▶ _Your assignment_: Your answer must be the full listing, word for word, with no images in it.

-.-.-

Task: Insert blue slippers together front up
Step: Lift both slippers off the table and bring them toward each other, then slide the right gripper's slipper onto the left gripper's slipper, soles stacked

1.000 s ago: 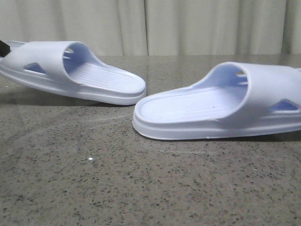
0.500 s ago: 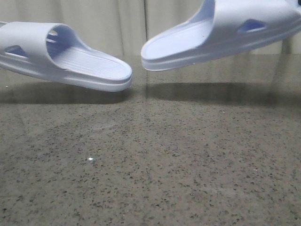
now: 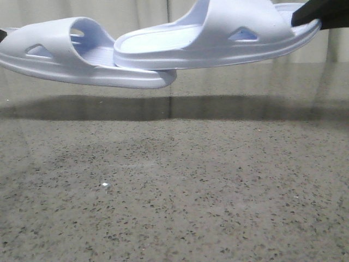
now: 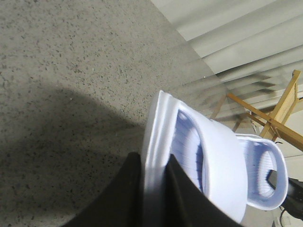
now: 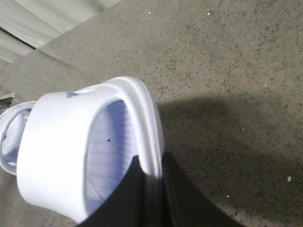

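Observation:
Both blue slippers hang in the air above the table. In the front view the left slipper (image 3: 65, 54) points right and the right slipper (image 3: 218, 38) points left. The right slipper's toe lies over the left slipper's footbed, at its strap opening. My left gripper (image 4: 156, 160) is shut on the left slipper's (image 4: 220, 165) heel rim; only a black tip (image 3: 1, 35) of it shows in front. My right gripper (image 5: 151, 166) is shut on the right slipper's (image 5: 57, 142) heel rim and shows at the front view's top right (image 3: 305, 16). The left slipper (image 5: 14, 137) shows beyond it.
A speckled grey stone table (image 3: 174, 185) lies below, with the slippers' shadow across its far part. Pale curtains (image 3: 142, 13) hang behind. A wooden frame (image 4: 279, 109) stands past the table's far edge in the left wrist view.
Both slippers rose off the table. The right slipper then moved left and levelled until its toe overlaps the left slipper, which shifted right.

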Tool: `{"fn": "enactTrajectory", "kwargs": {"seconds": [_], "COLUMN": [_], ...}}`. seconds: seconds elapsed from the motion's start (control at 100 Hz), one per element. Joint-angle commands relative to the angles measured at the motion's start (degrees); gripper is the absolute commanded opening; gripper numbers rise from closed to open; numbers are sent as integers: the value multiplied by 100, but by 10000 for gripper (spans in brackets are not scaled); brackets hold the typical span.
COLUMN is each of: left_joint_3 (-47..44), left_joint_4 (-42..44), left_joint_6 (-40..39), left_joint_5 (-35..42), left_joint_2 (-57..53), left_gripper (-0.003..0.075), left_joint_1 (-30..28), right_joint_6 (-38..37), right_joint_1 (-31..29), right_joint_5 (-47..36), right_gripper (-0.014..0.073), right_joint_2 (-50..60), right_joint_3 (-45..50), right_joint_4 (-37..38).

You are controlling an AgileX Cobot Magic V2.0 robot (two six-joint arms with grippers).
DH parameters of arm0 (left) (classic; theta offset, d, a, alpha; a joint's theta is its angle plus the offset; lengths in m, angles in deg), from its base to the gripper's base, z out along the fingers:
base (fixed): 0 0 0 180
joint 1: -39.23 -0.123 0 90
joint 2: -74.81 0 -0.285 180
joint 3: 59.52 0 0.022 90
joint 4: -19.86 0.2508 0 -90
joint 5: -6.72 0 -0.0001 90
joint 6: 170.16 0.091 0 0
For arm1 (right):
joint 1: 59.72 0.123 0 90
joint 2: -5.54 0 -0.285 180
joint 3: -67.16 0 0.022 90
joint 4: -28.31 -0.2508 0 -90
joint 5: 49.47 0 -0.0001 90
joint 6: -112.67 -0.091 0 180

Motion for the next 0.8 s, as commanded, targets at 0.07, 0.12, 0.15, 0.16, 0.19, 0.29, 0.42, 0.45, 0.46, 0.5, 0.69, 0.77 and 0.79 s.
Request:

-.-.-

▶ _Response to this task_:
Task: Insert blue slippers together front up
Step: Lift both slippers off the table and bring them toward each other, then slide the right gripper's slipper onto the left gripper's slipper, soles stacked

1.000 s ago: 
0.500 s ago: 
now: 
now: 
now: 

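Observation:
Both blue slippers hang in the air above the table. In the front view the left slipper (image 3: 65, 54) points right and the right slipper (image 3: 218, 38) points left. The right slipper's toe lies over the left slipper's footbed, at its strap opening. My left gripper (image 4: 156, 160) is shut on the left slipper's (image 4: 220, 165) heel rim; only a black tip (image 3: 1, 35) of it shows in front. My right gripper (image 5: 151, 166) is shut on the right slipper's (image 5: 57, 142) heel rim and shows at the front view's top right (image 3: 305, 16). The left slipper (image 5: 14, 137) shows beyond it.
A speckled grey stone table (image 3: 174, 185) lies below, with the slippers' shadow across its far part. Pale curtains (image 3: 142, 13) hang behind. A wooden frame (image 4: 279, 109) stands past the table's far edge in the left wrist view.
Both slippers rose off the table. The right slipper then moved left and levelled until its toe overlaps the left slipper, which shifted right.
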
Tool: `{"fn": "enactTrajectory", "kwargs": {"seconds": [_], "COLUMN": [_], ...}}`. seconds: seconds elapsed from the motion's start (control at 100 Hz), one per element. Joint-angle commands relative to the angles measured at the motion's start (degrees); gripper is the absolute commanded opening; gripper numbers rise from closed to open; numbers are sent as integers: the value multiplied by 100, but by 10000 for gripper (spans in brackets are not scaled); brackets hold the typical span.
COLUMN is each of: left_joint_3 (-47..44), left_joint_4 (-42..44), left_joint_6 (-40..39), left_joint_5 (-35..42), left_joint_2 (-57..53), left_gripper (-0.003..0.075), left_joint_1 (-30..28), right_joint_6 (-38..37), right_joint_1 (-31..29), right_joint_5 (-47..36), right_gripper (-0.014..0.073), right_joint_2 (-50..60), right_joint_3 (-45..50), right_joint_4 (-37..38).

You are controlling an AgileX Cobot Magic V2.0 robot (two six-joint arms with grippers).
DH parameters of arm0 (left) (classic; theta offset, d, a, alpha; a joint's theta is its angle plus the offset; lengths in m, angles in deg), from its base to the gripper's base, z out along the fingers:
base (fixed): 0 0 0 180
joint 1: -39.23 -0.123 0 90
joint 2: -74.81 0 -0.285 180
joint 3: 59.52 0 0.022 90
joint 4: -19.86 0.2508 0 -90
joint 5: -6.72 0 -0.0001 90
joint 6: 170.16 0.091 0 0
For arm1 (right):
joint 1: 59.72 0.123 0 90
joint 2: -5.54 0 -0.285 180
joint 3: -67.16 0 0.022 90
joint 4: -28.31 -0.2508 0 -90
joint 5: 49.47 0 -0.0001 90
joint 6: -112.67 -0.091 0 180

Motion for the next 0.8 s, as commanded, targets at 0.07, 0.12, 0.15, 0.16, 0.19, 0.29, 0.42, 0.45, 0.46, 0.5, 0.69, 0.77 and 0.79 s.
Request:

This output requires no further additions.